Source material.
◆ ◆ ◆
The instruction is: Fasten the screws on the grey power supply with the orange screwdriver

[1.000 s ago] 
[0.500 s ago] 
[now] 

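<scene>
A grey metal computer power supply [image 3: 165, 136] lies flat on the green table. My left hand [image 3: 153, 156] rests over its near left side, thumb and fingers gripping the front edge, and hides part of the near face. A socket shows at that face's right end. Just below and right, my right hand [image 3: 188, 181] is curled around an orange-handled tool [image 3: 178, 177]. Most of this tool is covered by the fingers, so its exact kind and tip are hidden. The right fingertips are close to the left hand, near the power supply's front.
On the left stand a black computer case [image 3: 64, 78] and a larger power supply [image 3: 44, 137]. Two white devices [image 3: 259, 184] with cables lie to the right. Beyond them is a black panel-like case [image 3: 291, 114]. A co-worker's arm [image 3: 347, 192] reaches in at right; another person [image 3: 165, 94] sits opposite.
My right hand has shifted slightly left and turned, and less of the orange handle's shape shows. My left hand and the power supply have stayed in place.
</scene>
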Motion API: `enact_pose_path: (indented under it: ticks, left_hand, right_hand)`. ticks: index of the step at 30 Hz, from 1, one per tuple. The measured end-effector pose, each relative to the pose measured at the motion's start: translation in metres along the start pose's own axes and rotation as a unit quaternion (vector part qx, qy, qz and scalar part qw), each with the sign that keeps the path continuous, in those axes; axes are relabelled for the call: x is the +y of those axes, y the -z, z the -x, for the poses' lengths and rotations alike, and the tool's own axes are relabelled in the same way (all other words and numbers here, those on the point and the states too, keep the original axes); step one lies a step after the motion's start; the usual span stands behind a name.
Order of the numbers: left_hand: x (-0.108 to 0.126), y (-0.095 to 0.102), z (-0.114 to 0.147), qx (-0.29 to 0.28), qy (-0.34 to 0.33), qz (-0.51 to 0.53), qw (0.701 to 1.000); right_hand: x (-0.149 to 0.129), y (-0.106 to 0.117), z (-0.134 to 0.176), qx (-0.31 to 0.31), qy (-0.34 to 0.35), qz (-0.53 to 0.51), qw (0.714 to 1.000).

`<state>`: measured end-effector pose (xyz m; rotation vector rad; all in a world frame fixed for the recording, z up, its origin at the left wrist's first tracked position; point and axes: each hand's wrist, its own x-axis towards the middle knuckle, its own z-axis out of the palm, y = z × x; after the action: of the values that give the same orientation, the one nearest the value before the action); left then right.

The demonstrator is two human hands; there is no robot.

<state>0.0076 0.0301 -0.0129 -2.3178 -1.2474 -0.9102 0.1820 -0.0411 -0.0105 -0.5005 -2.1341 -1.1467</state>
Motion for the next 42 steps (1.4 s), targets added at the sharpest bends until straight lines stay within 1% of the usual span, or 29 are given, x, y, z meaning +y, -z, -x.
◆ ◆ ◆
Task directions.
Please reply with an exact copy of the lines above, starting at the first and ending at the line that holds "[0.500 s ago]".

Solution.
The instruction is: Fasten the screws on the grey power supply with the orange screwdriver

[1.000 s ago] 
[0.500 s ago] 

This response is now finished.